> **Work to complete**: Scan the records beneath this line for the line holding "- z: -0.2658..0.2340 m" and the line holding "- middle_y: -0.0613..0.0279", then transcribe exactly those two and all lines between.

- Opening Delimiter -

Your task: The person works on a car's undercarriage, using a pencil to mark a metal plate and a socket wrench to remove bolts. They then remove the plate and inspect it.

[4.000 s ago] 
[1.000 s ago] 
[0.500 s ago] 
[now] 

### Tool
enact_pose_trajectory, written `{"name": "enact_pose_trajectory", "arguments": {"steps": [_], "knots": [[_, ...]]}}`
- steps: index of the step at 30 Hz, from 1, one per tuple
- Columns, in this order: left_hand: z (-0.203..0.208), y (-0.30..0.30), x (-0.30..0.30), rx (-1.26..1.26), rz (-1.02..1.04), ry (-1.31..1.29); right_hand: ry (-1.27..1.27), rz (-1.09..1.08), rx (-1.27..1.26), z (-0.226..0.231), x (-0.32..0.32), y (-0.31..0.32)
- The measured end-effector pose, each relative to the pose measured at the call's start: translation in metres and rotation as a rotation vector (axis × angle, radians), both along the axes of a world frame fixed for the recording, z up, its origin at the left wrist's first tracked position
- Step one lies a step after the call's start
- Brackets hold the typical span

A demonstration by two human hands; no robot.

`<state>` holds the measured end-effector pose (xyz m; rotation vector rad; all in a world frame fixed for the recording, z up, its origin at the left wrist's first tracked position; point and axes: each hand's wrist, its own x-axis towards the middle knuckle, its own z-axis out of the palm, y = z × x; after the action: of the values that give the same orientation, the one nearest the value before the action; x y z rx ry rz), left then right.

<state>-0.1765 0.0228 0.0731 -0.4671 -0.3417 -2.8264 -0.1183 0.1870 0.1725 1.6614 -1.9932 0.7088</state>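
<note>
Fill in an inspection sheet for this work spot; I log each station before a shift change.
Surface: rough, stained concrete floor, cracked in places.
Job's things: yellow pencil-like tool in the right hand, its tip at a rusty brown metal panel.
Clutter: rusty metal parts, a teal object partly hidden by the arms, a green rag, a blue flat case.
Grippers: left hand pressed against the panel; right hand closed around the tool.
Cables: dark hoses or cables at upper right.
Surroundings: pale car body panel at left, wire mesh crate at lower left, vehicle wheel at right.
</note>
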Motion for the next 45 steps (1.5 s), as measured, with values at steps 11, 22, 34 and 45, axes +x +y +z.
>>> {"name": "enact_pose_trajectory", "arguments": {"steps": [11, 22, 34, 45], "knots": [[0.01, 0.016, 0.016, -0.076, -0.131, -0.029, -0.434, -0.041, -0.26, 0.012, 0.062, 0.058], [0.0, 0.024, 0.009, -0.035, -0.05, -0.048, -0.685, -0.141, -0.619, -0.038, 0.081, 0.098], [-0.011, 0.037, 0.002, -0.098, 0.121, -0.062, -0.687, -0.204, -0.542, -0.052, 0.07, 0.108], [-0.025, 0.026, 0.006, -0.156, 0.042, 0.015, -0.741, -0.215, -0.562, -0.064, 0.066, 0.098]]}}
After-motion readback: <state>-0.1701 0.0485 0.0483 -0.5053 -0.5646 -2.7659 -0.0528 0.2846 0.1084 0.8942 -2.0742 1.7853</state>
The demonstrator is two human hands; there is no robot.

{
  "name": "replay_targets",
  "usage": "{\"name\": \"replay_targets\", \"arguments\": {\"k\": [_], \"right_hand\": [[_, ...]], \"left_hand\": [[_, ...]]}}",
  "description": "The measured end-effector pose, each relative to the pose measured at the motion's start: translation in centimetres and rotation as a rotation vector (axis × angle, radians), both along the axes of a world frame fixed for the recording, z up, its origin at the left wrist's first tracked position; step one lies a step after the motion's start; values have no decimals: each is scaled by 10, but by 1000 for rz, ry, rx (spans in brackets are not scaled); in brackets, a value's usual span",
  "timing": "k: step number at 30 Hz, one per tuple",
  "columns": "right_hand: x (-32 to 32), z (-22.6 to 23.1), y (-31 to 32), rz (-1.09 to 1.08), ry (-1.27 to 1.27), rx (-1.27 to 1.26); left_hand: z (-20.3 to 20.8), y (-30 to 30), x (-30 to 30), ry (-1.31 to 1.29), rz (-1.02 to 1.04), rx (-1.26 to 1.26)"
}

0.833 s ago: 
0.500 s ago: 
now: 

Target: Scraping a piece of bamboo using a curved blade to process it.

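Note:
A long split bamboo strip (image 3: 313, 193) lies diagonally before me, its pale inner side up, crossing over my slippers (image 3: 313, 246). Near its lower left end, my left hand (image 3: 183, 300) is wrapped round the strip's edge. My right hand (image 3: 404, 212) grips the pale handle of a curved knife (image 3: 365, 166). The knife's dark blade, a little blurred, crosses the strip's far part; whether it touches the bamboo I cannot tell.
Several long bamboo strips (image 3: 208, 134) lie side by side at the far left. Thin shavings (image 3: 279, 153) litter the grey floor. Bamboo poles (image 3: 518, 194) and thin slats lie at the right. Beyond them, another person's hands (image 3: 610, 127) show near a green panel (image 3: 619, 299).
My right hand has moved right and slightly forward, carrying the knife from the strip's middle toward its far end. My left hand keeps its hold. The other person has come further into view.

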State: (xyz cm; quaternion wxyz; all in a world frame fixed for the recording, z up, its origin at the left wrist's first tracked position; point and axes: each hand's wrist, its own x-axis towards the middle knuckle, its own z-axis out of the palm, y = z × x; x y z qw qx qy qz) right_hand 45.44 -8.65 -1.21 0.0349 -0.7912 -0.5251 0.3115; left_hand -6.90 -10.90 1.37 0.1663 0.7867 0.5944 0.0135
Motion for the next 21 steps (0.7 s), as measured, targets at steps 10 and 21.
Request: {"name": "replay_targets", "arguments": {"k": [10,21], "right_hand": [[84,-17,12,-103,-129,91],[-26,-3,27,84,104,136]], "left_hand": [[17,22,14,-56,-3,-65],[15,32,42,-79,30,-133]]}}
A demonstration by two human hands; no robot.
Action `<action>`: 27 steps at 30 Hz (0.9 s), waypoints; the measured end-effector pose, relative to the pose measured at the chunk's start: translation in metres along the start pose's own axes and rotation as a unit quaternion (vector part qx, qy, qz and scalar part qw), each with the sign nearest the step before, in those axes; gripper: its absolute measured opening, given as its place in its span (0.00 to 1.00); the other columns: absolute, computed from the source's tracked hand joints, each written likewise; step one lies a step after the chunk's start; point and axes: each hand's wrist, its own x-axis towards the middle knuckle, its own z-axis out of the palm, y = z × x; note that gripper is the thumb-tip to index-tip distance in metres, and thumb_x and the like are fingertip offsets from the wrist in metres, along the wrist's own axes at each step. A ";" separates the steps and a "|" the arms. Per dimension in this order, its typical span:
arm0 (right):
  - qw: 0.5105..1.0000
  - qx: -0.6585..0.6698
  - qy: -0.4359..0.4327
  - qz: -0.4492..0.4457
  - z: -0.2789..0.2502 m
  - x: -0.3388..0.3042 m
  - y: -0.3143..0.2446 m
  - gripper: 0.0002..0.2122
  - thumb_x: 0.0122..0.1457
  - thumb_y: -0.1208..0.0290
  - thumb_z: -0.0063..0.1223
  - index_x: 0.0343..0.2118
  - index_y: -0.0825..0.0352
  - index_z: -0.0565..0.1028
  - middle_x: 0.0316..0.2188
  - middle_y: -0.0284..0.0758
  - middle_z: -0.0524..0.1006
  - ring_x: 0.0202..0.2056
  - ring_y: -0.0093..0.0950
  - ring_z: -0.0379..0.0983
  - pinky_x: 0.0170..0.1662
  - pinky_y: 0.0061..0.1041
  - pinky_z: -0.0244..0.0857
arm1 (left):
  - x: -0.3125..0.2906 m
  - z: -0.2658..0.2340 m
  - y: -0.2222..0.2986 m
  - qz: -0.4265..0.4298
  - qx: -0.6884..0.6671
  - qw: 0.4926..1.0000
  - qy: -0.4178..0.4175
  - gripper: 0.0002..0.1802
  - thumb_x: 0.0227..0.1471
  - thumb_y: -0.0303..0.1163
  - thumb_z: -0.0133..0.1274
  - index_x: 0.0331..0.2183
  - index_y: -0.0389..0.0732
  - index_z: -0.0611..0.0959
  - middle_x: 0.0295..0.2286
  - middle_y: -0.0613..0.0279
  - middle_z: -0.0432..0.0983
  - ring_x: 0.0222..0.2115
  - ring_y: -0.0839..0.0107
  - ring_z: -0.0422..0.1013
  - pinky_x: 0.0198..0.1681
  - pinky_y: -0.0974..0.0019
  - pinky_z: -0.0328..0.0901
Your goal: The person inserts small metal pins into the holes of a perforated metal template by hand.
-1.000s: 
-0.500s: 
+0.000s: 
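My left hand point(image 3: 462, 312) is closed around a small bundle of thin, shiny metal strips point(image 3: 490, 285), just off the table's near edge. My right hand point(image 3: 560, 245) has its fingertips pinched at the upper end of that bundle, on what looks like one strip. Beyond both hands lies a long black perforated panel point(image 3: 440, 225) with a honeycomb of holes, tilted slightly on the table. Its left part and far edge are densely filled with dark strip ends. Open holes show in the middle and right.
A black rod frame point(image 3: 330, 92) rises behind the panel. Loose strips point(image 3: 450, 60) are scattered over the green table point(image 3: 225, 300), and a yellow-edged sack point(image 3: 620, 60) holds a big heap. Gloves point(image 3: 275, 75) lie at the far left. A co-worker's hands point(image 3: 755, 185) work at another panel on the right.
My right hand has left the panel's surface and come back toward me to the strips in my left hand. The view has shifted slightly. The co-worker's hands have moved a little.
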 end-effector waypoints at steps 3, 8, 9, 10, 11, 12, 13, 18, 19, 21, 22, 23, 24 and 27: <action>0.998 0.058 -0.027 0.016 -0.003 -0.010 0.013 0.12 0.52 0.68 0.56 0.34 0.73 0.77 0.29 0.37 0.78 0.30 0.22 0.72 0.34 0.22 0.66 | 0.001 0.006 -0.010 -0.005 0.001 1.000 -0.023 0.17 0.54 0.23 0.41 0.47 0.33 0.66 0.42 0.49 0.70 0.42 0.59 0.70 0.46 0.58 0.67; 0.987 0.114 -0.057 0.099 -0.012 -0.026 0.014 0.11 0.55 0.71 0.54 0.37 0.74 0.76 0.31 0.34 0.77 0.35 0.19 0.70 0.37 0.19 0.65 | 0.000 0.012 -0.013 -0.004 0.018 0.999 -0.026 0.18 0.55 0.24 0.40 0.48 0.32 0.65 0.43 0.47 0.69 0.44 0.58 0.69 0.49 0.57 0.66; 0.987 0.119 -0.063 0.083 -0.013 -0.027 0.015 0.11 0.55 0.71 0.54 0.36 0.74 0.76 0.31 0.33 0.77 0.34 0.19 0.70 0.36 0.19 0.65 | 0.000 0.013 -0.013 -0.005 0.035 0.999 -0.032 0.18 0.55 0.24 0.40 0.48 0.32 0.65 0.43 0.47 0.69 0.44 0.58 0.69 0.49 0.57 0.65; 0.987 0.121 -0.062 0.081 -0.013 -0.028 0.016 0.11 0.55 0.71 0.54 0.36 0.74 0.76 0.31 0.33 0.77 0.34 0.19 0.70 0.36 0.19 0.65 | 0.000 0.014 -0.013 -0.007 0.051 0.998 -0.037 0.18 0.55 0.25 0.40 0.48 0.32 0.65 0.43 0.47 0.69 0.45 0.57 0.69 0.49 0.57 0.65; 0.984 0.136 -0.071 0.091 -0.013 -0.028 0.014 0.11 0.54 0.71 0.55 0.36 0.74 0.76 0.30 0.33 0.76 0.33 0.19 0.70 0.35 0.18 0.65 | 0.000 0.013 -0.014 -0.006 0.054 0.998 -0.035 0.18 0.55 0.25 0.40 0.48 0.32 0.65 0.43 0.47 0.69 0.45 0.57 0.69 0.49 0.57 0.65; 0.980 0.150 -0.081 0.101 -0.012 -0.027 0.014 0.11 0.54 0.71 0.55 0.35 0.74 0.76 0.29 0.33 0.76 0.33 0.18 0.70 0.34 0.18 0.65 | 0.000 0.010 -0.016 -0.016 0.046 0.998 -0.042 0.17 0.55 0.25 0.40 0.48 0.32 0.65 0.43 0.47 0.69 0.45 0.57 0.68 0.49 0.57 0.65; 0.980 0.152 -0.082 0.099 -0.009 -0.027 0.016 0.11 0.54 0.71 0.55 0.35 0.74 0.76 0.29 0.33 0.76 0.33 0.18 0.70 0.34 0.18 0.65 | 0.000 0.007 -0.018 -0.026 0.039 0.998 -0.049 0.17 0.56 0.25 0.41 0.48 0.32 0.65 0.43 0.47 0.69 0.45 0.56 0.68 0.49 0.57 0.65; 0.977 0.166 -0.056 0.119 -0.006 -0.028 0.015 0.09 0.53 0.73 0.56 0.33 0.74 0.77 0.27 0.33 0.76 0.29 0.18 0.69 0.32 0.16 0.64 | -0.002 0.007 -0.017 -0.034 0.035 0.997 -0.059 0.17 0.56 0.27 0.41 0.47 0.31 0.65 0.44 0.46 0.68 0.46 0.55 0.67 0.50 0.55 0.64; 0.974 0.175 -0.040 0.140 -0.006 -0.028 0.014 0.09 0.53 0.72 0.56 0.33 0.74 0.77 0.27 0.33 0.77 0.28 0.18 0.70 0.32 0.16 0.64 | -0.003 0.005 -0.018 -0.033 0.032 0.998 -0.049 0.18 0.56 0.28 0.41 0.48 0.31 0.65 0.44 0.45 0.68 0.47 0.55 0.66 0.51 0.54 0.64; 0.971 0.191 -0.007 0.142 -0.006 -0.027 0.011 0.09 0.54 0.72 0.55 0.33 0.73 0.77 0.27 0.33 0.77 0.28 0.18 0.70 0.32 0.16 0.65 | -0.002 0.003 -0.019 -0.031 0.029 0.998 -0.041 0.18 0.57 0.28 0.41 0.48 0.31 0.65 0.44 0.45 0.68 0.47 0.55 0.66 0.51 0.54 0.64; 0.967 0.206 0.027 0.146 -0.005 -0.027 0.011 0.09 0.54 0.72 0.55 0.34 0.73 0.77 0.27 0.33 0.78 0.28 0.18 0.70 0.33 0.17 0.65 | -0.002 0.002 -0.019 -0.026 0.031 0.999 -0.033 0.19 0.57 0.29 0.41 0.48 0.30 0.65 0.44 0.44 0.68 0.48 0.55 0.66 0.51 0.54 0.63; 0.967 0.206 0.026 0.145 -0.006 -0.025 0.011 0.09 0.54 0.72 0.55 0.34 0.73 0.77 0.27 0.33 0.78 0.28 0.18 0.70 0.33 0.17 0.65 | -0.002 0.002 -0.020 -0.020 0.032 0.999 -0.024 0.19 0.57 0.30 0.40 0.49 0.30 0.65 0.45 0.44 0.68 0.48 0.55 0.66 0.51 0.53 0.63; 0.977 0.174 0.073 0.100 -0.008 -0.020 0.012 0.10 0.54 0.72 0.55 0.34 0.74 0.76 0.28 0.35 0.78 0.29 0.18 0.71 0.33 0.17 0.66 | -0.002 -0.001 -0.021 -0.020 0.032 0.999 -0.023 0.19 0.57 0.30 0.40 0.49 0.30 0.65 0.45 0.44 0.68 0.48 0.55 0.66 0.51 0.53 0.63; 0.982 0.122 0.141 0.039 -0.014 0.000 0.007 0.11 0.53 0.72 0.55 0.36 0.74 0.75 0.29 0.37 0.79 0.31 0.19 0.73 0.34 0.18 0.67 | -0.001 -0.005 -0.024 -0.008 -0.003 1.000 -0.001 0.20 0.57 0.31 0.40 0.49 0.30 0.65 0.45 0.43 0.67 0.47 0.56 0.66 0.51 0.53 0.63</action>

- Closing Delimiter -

> **Completed task**:
  - z: -0.2658..0.2340 m
  - y: -0.2222..0.2986 m
  - qz: -0.4265..0.4298
  - qx: -0.6884..0.6671
  - qw: 0.4926..1.0000
  - qy: -0.4178..0.4175
  - gripper: 0.0002..0.1802
  - thumb_x: 0.0227..0.1471
  - thumb_y: -0.0303..0.1163
  - thumb_z: -0.0133..0.1274
  - index_x: 0.0331..0.2183
  - index_y: -0.0389..0.0732
  - index_z: -0.0611..0.0959
  - middle_x: 0.0295..0.2286
  - middle_y: -0.0613..0.0279

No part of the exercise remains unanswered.